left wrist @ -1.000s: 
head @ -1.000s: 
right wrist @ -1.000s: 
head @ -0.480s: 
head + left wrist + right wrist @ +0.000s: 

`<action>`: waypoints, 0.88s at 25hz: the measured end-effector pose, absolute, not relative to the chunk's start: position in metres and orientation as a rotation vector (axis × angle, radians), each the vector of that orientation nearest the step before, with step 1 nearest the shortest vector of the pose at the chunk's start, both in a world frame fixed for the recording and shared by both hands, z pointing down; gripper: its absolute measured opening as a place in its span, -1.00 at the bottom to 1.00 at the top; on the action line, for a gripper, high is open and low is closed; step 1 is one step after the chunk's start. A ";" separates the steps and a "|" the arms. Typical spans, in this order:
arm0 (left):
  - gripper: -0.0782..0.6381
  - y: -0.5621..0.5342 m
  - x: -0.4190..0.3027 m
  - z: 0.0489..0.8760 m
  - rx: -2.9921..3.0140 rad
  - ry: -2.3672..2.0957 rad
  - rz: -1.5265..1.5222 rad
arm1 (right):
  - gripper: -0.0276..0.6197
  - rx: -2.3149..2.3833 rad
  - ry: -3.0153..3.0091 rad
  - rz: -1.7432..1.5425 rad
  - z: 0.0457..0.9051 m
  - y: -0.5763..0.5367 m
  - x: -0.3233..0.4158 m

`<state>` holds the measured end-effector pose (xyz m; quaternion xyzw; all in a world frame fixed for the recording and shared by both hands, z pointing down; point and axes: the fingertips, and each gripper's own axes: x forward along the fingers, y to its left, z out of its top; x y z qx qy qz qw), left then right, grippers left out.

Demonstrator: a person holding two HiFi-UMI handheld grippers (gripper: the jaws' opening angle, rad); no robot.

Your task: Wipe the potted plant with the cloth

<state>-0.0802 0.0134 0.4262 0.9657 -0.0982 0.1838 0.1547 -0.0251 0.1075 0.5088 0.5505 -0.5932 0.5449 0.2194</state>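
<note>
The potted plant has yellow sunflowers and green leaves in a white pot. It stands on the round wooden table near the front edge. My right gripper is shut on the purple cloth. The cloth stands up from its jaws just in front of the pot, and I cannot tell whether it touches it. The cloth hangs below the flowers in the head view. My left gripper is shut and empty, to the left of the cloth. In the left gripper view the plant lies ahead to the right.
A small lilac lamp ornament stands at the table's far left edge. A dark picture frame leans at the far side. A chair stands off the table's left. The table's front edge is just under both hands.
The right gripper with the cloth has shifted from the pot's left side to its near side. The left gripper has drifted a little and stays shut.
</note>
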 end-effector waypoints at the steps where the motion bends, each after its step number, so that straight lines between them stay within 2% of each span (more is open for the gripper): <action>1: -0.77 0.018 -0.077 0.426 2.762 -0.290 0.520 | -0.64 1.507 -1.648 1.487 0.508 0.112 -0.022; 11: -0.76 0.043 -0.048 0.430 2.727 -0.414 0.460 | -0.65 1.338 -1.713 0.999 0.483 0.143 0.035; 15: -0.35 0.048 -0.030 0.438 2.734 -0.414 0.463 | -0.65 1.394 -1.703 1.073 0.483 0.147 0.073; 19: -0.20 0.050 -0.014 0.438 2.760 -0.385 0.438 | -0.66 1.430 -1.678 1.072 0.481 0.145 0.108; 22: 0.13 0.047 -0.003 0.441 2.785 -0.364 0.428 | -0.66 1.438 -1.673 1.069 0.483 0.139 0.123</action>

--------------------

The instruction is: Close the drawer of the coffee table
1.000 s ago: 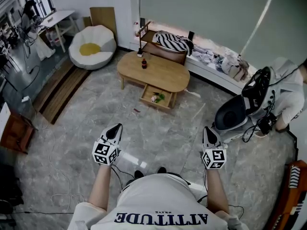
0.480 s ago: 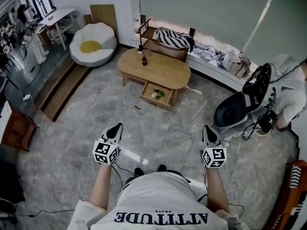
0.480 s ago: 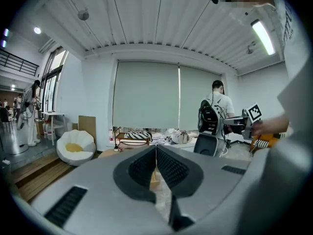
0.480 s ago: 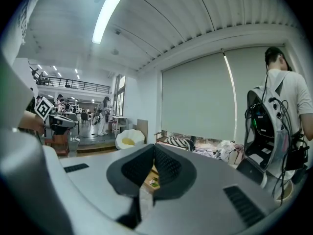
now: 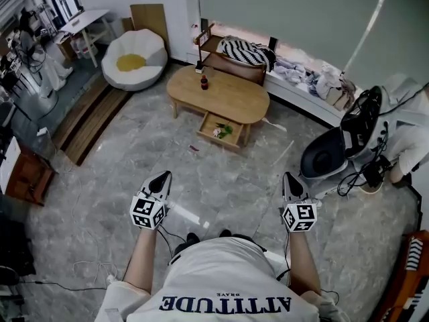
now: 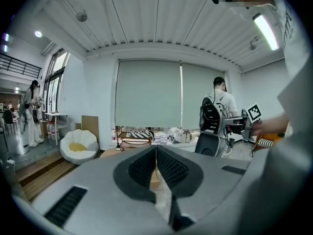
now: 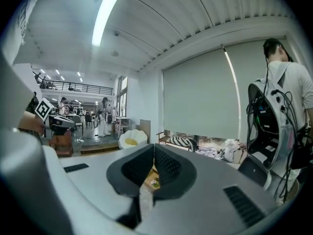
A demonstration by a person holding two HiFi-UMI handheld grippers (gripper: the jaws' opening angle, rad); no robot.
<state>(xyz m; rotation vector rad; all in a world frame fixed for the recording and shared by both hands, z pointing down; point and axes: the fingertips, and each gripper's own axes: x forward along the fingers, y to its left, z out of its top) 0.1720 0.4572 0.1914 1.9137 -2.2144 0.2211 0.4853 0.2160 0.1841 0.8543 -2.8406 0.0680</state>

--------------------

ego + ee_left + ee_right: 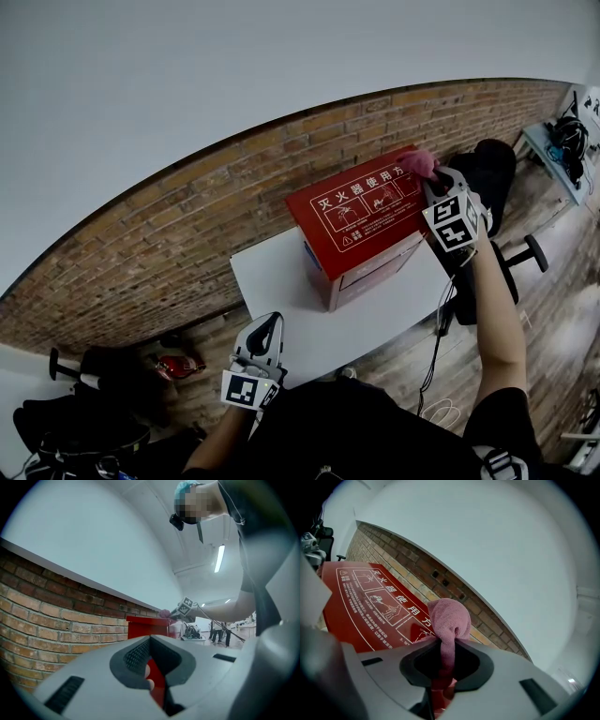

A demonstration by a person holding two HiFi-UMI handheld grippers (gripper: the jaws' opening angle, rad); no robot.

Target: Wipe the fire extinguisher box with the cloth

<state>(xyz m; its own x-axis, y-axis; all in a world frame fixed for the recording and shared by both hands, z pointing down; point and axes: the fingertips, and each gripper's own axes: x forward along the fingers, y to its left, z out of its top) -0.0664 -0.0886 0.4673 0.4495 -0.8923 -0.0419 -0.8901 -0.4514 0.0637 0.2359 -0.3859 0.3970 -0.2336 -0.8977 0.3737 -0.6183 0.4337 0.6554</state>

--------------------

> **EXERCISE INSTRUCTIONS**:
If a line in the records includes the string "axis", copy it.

> **ANSWER SPACE**:
`<action>`: waypoints, 0.88s at 25hz: the measured end-effector pose, absolute, not relative to the chunk's start: position in metres and orientation as a rotation vector (axis × angle, radians), each the vector of that orientation nearest the step before, with step 1 nearest the shortest vector of the pose at the chunk's start, both in a world frame fixed for the recording and shared by both hands, z pointing down; gripper: its absolute measured opening as a place in its span, -1.00 at the bottom to 1.00 at the top; on the action line, for a gripper, high is open and low is closed; step 1 is one step after the chunk's start. A ";" separates the steps and a "|" the arms. Typical spans, in this order:
<state>(xyz m; its own x-axis, y-axis; all in a world frame fixed for the recording and shared by both hands, z pointing down; point and axes: the fingertips, and each gripper's own axes: x forward along the fingers, y to its left, z out of its top) -0.0664 -0.0886 0.4673 0.4495 -0.8923 -0.0419 -0.8901 -0.4514 0.0637 0.2359 -0.3859 0.3970 -0.2336 -0.8977 0.3737 -0.6183 0.4337 0.6554</state>

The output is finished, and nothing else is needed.